▶ **Task item**
Could you repeat the listing below exactly while leaving its pictures behind?

▶ **Dataset records**
------------------------------------------------------------

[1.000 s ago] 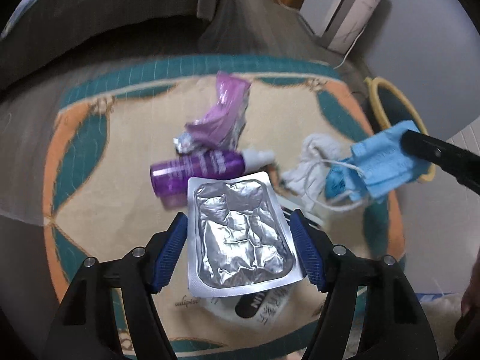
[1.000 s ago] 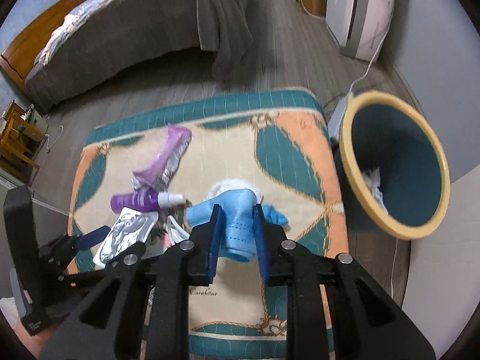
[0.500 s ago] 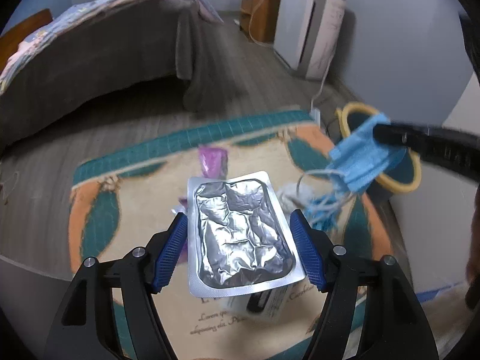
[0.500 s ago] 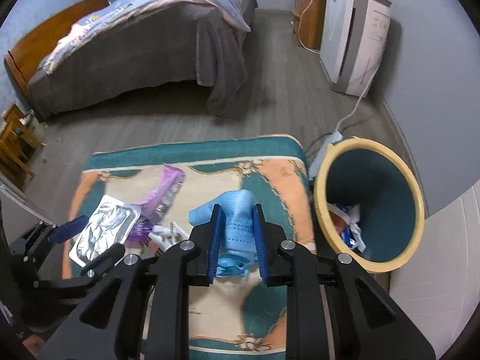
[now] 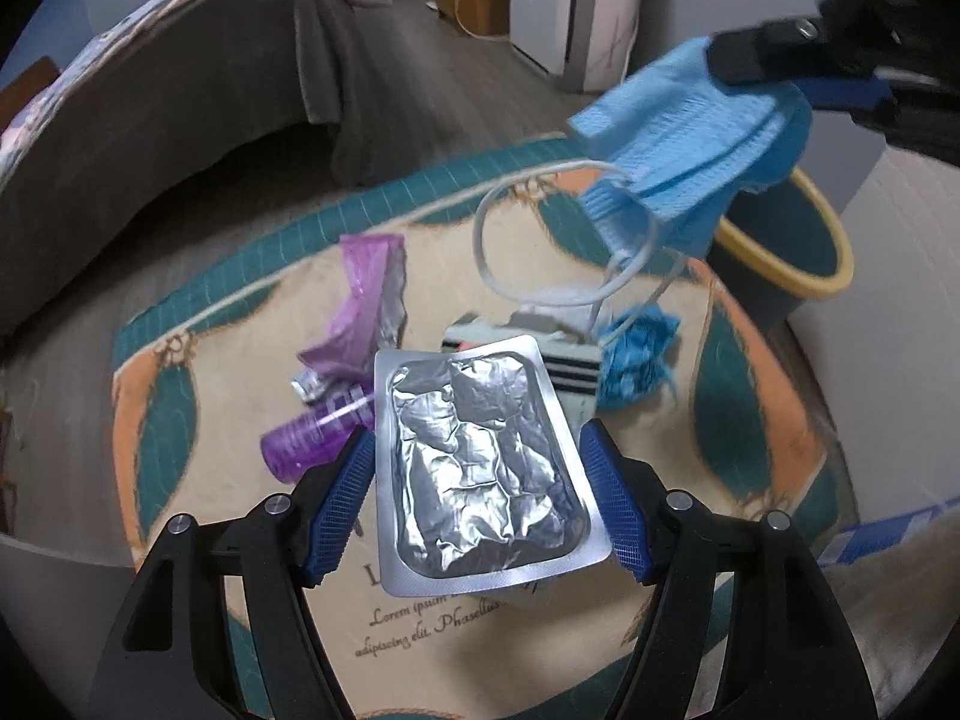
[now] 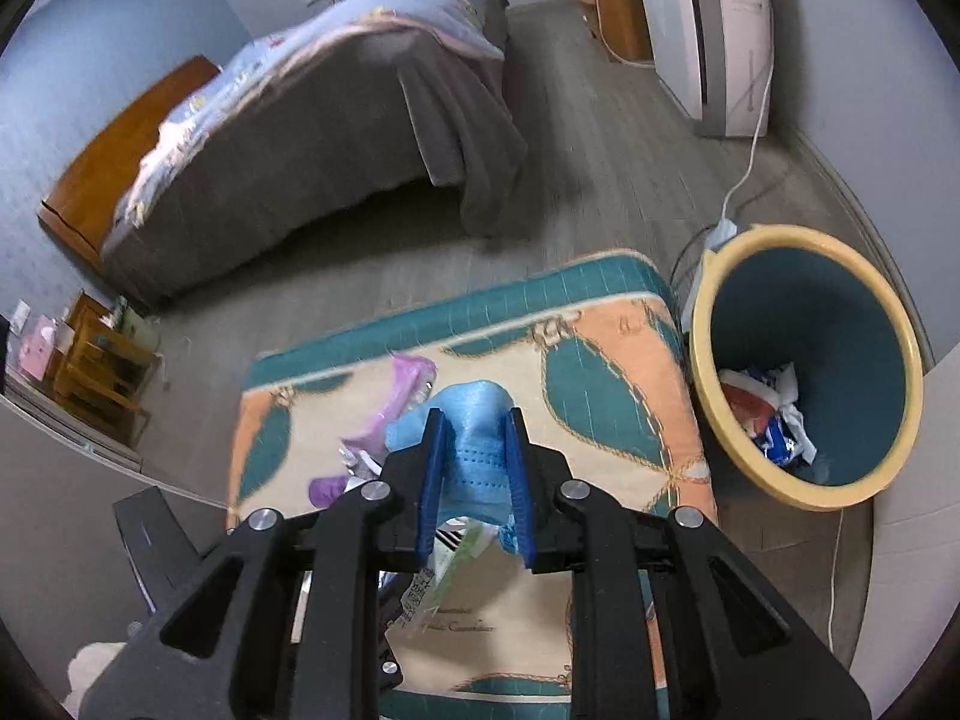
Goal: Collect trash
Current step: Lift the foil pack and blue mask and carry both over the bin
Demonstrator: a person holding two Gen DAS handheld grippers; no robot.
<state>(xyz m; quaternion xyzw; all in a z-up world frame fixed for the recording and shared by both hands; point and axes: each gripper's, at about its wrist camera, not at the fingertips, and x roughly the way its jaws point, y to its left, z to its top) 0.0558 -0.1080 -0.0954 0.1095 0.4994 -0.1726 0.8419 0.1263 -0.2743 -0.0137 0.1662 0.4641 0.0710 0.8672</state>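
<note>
left gripper [image 5: 477, 498]: blue pads clamped on both side edges of a silver foil blister pack [image 5: 480, 468], held flat and clear of the cushion
right gripper [image 6: 474, 480]: pinched tight on a folded blue face mask [image 6: 474, 438]; white ear loops [image 5: 558, 240] dangle below it in the left wrist view
cushion [image 6: 606, 372]: teal, orange and cream, low and square, under both grippers
left on cushion: purple spray bottle [image 5: 312, 435] lying on its side, purple wrapper [image 5: 366, 312] just beyond it, striped white packet [image 5: 573, 360] and blue crumpled scrap [image 5: 636, 354] to the right
trash bin [image 6: 804, 492]: yellow rim, teal inside, on the floor just right of the cushion, paper and wrappers at the bottom
background: bed [image 6: 312, 138] far left, white appliance [image 6: 714, 30] far right
</note>
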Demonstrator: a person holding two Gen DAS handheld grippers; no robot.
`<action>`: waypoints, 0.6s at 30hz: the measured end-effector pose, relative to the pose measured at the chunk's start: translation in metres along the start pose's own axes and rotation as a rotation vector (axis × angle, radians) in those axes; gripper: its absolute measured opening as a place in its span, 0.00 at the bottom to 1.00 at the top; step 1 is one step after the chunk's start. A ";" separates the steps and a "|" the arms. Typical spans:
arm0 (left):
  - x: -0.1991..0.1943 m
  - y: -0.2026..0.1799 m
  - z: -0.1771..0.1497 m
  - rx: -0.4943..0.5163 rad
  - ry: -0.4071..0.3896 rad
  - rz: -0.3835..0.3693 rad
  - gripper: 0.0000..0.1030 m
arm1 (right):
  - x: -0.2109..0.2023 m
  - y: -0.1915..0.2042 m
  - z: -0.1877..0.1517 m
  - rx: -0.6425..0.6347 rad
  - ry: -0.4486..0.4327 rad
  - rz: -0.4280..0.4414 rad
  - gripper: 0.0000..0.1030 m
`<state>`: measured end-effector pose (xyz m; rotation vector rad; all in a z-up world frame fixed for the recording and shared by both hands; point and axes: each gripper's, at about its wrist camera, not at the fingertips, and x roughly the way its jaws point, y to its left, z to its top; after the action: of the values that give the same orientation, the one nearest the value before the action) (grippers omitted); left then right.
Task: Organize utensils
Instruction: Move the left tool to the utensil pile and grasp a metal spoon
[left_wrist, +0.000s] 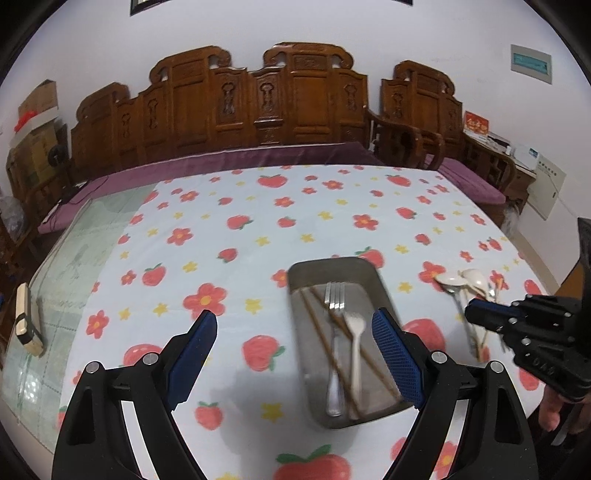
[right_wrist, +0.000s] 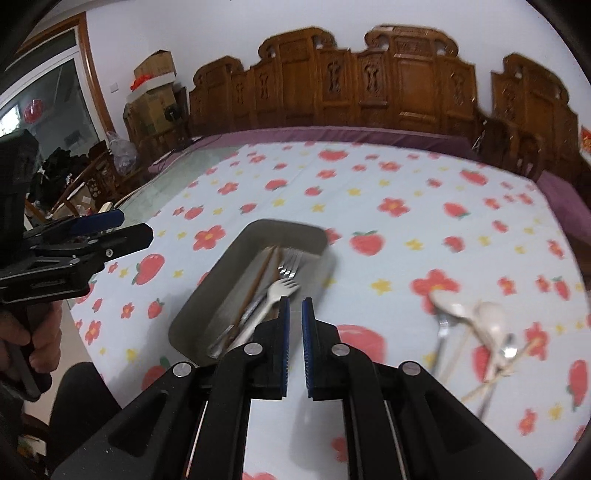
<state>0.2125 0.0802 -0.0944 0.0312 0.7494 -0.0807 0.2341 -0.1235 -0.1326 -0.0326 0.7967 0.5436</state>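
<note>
A metal tray (left_wrist: 301, 275) (right_wrist: 229, 254) on the flowered tablecloth holds a metal fork (left_wrist: 334, 299) (right_wrist: 290, 264), a white plastic fork (left_wrist: 355, 326) (right_wrist: 282, 288) and brown chopsticks (left_wrist: 314, 317) (right_wrist: 264, 264). A loose pile of white spoons (left_wrist: 469, 280) (right_wrist: 487, 317), metal utensils and pale chopsticks lies right of the tray. My left gripper (left_wrist: 293, 326) is open and empty, above the tray's near left part. My right gripper (right_wrist: 294, 306) (left_wrist: 476, 312) is nearly shut with nothing between its pads, hovering between tray and pile.
The tablecloth (left_wrist: 258, 221) covers a glass-topped table. A wooden block (left_wrist: 26, 321) lies at the table's left edge. A carved wooden bench (left_wrist: 258, 107) with a purple cushion stands behind. A side table with boxes (left_wrist: 517, 155) is at the far right.
</note>
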 end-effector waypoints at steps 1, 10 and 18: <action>-0.001 -0.004 0.001 0.004 -0.004 -0.003 0.80 | -0.007 -0.004 -0.001 -0.002 -0.009 -0.006 0.09; -0.008 -0.047 0.006 0.041 -0.039 -0.047 0.80 | -0.054 -0.043 -0.016 0.008 -0.073 -0.085 0.09; 0.000 -0.082 -0.002 0.064 -0.018 -0.093 0.80 | -0.070 -0.082 -0.031 0.042 -0.055 -0.156 0.23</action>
<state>0.2036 -0.0011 -0.0958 0.0563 0.7300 -0.1930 0.2121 -0.2332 -0.1204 -0.0407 0.7444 0.3783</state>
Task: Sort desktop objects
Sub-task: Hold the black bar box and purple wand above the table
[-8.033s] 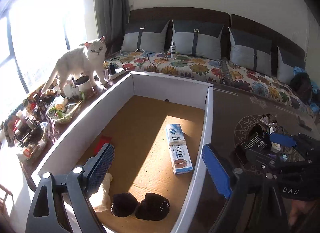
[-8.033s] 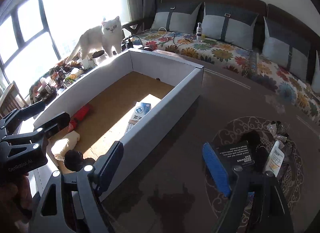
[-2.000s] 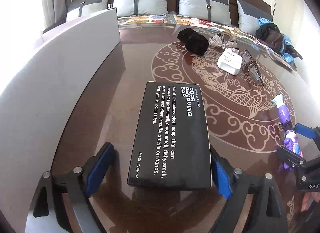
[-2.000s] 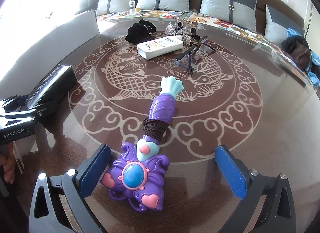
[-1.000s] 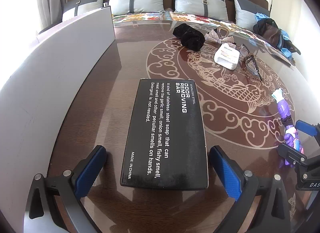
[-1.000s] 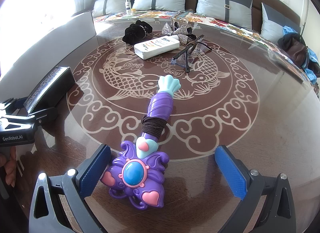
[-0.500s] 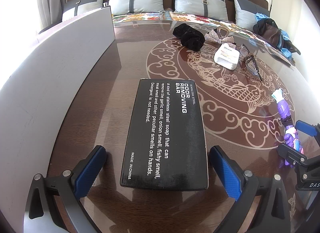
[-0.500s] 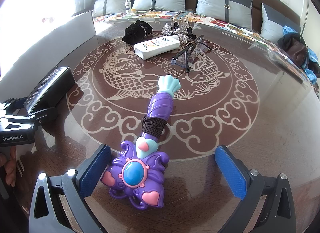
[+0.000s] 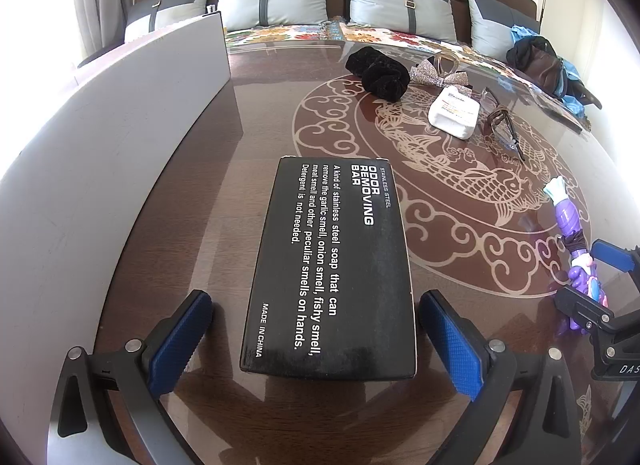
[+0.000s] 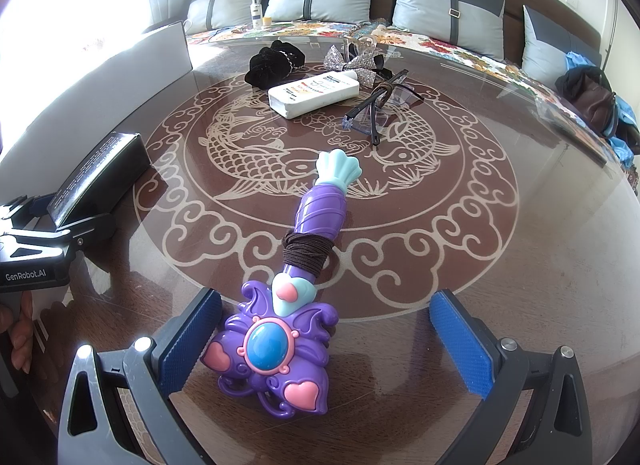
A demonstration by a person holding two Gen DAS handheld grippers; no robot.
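Beside the white box wall [image 9: 120, 137], the left gripper [image 9: 316, 341] straddles the black carton [image 9: 332, 265] on the worktop [image 9: 460, 265], fingers spread, not touching; the right gripper [image 10: 324, 345] — released too — flanks the purple toy wand [image 10: 292, 297].

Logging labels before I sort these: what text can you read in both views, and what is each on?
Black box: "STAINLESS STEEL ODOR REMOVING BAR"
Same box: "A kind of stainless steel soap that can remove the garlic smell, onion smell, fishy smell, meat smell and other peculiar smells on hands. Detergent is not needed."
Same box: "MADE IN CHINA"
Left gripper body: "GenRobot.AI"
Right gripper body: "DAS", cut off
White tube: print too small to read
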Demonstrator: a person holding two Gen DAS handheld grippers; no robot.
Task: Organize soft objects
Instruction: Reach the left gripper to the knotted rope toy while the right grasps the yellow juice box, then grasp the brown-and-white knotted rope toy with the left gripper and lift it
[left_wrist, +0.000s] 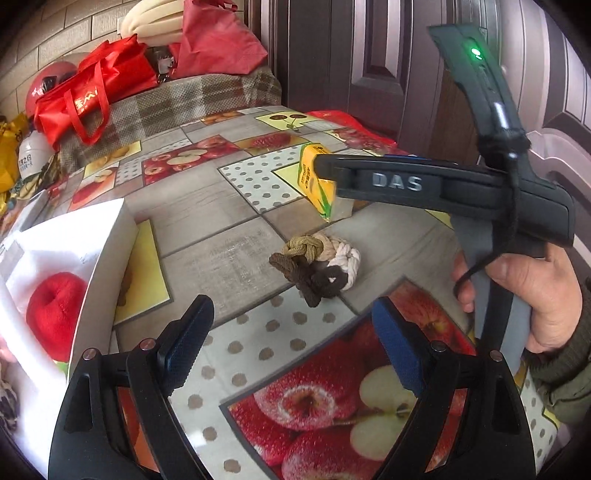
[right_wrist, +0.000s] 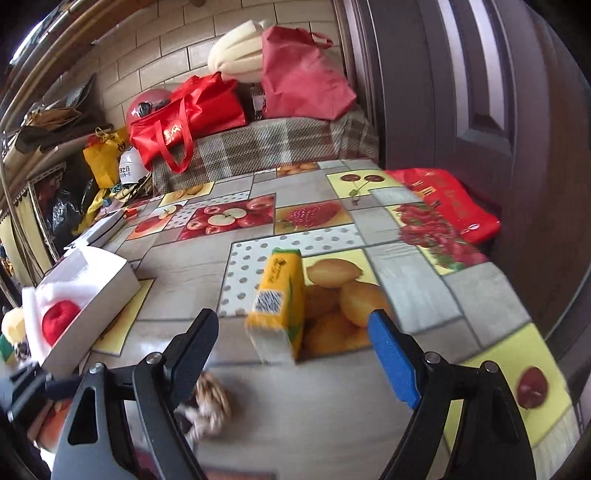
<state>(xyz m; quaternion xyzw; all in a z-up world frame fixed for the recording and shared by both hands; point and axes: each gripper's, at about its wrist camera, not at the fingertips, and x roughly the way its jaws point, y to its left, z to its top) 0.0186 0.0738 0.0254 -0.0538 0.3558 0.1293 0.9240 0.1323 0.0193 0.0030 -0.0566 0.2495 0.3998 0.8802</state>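
Your right gripper hangs with jaws wide and nothing between the pads. Just ahead stands a yellow juice carton on the fruit-print tablecloth. A knotted rope ball lies beside your left finger; a white box holds a red plush apple.

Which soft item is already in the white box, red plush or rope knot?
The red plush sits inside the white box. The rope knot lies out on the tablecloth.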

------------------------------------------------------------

▶ **Answer space**
[1.000 s ago] 
[1.000 s ago] 
[0.500 s ago] 
[0.500 s ago] 
[now] 
[now] 
Goal: Collect trash
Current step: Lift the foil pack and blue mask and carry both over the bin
Demonstrator: a person holding two Gen DAS handheld grippers; no robot.
<state>(xyz m; quaternion xyzw; all in a z-up world frame fixed for the recording and shared by both hands; point and axes: each gripper's, at about its wrist camera, not at the fingertips, and x roughly the way its jaws point, y to its left, z to its top) 0.0558 -0.1080 -0.0954 0.1095 0.4994 -0.1726 0.8419 0.1263 -0.2743 -0.0137 0.1662 0.4641 0.0710 0.8672</state>
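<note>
left gripper [image 5: 477, 498]: blue pads clamped on both side edges of a silver foil blister pack [image 5: 480, 468], held flat and clear of the cushion
right gripper [image 6: 474, 480]: pinched tight on a folded blue face mask [image 6: 474, 438]; white ear loops [image 5: 558, 240] dangle below it in the left wrist view
cushion [image 6: 606, 372]: teal, orange and cream, low and square, under both grippers
left on cushion: purple spray bottle [image 5: 312, 435] lying on its side, purple wrapper [image 5: 366, 312] just beyond it, striped white packet [image 5: 573, 360] and blue crumpled scrap [image 5: 636, 354] to the right
trash bin [image 6: 804, 492]: yellow rim, teal inside, on the floor just right of the cushion, paper and wrappers at the bottom
background: bed [image 6: 312, 138] far left, white appliance [image 6: 714, 30] far right
</note>
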Demonstrator: a person holding two Gen DAS handheld grippers; no robot.
`<action>`: waypoints, 0.6s at 30hz: the measured end-effector pose, relative to the pose measured at the chunk's start: translation in metres along the start pose's own axes and rotation as a rotation vector (axis × angle, radians) in those axes; gripper: its absolute measured opening as a place in its span, 0.00 at the bottom to 1.00 at the top; step 1 is one step after the chunk's start. A ";" separates the steps and a "|" the arms. Typical spans:
arm0 (left):
  - x: -0.1991..0.1943 m
  - y: -0.2026..0.1799 m
  - z: -0.1771..0.1497 m
  - rx: -0.4943..0.5163 rad
  - ry: -0.4071..0.3896 rad
  - rz: -0.3835..0.3693 rad
  - gripper: 0.0000..0.1030 m
arm1 (right):
  - x: -0.2109..0.2023 m
  - y: -0.1915..0.2042 m
  - z: -0.1877..0.1517 m
  - rx: -0.6425..0.6347 rad
  - ry: -0.4486..0.4327 rad
  - rz: -0.4280..0.4414 rad
  - gripper: 0.0000..0.1030 m
`<state>`: measured end-effector pose (xyz m; rotation vector rad; all in a z-up world frame fixed for the recording and shared by both hands; point and axes: each gripper's, at about its wrist camera, not at the fingertips, and x roughly the way its jaws point, y to its left, z to its top; after the action: of the values that give the same orientation, the one nearest the value before the action) (grippers omitted); left then right.
Task: Organize utensils
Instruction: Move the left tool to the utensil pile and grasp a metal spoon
[left_wrist, +0.000s] 
[right_wrist, +0.000s] 
<state>0.2125 0.0802 -0.0944 0.0312 0.7494 -0.0807 0.2341 -0.1235 -0.1326 -0.0326 0.7967 0.5436</state>
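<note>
A metal tray (left_wrist: 301, 275) (right_wrist: 229, 254) on the flowered tablecloth holds a metal fork (left_wrist: 334, 299) (right_wrist: 290, 264), a white plastic fork (left_wrist: 355, 326) (right_wrist: 282, 288) and brown chopsticks (left_wrist: 314, 317) (right_wrist: 264, 264). A loose pile of white spoons (left_wrist: 469, 280) (right_wrist: 487, 317), metal utensils and pale chopsticks lies right of the tray. My left gripper (left_wrist: 293, 326) is open and empty, above the tray's near left part. My right gripper (right_wrist: 294, 306) (left_wrist: 476, 312) is nearly shut with nothing between its pads, hovering between tray and pile.
The tablecloth (left_wrist: 258, 221) covers a glass-topped table. A wooden block (left_wrist: 26, 321) lies at the table's left edge. A carved wooden bench (left_wrist: 258, 107) with a purple cushion stands behind. A side table with boxes (left_wrist: 517, 155) is at the far right.
</note>
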 end-effector waypoints at steps 1, 10 and 18: <action>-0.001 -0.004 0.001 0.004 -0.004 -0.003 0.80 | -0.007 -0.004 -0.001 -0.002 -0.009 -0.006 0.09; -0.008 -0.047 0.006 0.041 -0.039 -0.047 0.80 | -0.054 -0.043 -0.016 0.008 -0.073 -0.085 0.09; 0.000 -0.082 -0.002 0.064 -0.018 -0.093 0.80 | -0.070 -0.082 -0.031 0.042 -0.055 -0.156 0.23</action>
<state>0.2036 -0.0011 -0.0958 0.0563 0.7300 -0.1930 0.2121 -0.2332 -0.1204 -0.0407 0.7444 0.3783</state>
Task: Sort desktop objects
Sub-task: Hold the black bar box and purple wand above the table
[-8.033s] 
[-8.033s] 
[-2.000s] 
[-2.000s] 
[-1.000s] 
[-1.000s] 
[-0.500s] 
[-0.500s] 
[+0.000s] 
[+0.000s] 
A demonstration by a person holding two Gen DAS handheld grippers; no robot.
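Beside the white box wall [image 9: 120, 137], the left gripper [image 9: 316, 341] straddles the black carton [image 9: 332, 265] on the worktop [image 9: 460, 265], fingers spread, not touching; the right gripper [image 10: 324, 345] — released too — flanks the purple toy wand [image 10: 292, 297].

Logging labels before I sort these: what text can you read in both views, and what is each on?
Black box: "STAINLESS STEEL ODOR REMOVING BAR"
Same box: "A kind of stainless steel soap that can remove the garlic smell, onion smell, fishy smell, meat smell and other peculiar smells on hands. Detergent is not needed."
Same box: "MADE IN CHINA"
Left gripper body: "GenRobot.AI"
Right gripper body: "DAS", cut off
White tube: print too small to read
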Demonstrator: a person holding two Gen DAS handheld grippers; no robot.
Task: Organize soft objects
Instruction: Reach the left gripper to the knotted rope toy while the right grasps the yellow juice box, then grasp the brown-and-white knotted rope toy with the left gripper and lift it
[left_wrist, +0.000s] 
[right_wrist, +0.000s] 
<state>(xyz m; quaternion xyzw; all in a z-up world frame fixed for the recording and shared by both hands; point and axes: each gripper's, at about its wrist camera, not at the fingertips, and x roughly the way its jaws point, y to its left, z to its top) 0.0186 0.0738 0.0254 -0.0538 0.3558 0.1293 0.9240 0.1323 0.0193 0.0030 -0.0566 0.2495 0.3998 0.8802</state>
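Your right gripper hangs with jaws wide and nothing between the pads. Just ahead stands a yellow juice carton on the fruit-print tablecloth. A knotted rope ball lies beside your left finger; a white box holds a red plush apple.

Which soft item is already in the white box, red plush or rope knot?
The red plush sits inside the white box. The rope knot lies out on the tablecloth.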

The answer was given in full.